◆ Problem
Word for word, print out all of the data, omitting every image.

◆ Provided data
───
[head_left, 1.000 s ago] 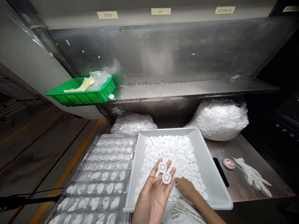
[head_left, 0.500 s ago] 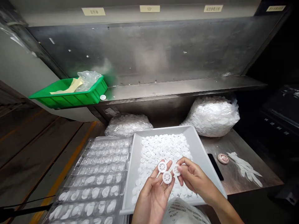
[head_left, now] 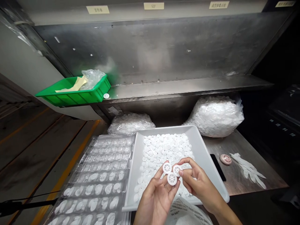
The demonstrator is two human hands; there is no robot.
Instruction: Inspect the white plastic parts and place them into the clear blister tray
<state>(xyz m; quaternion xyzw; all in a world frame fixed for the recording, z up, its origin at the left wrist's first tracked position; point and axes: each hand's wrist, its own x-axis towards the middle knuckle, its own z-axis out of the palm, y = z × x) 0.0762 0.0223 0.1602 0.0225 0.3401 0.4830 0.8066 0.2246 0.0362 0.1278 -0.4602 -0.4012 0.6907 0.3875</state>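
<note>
My left hand, palm up, holds two small white spoked plastic wheels, an upper wheel and a lower wheel, on its fingers. Between thumb and forefinger my right hand pinches a third white wheel, close against the other two. Both hands are above the front part of a light grey tray, which contains a heap of similar white wheels. A printed plastic bag lies below my hands, partly covered by them.
Clear blister trays filled with white parts lie left. Bags of white parts, a smaller bag and a larger bag, stand behind. A green bin is on the shelf. Right are a phone, a round tape roll and white gloves.
The wheel in my right hand has come closer to the two in my left hand, which have shifted slightly right. The whole view has also shifted a little.
</note>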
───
◆ Exercise answer
[head_left, 1.000 s ago] 
[head_left, 0.500 s ago] 
[head_left, now] 
The demonstrator is two human hands; there is no robot.
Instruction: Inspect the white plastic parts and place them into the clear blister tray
<state>(xyz m; quaternion xyzw; all in a world frame fixed for the recording, z up, its origin at the left wrist's first tracked position; point and axes: each hand's wrist, its own x-axis towards the middle knuckle, its own z-axis out of the palm, y = z × x) 0.0762 0.0223 0.1602 0.0225 0.3401 0.4830 0.8066 0.2246 0.0362 0.1278 -0.4602 -0.4012 0.6907 0.3875</state>
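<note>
My left hand, palm up, holds two small white spoked plastic wheels, an upper wheel and a lower wheel, on its fingers. Between thumb and forefinger my right hand pinches a third white wheel, close against the other two. Both hands are above the front part of a light grey tray, which contains a heap of similar white wheels. A printed plastic bag lies below my hands, partly covered by them.
Clear blister trays filled with white parts lie left. Bags of white parts, a smaller bag and a larger bag, stand behind. A green bin is on the shelf. Right are a phone, a round tape roll and white gloves.
The wheel in my right hand has come closer to the two in my left hand, which have shifted slightly right. The whole view has also shifted a little.
</note>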

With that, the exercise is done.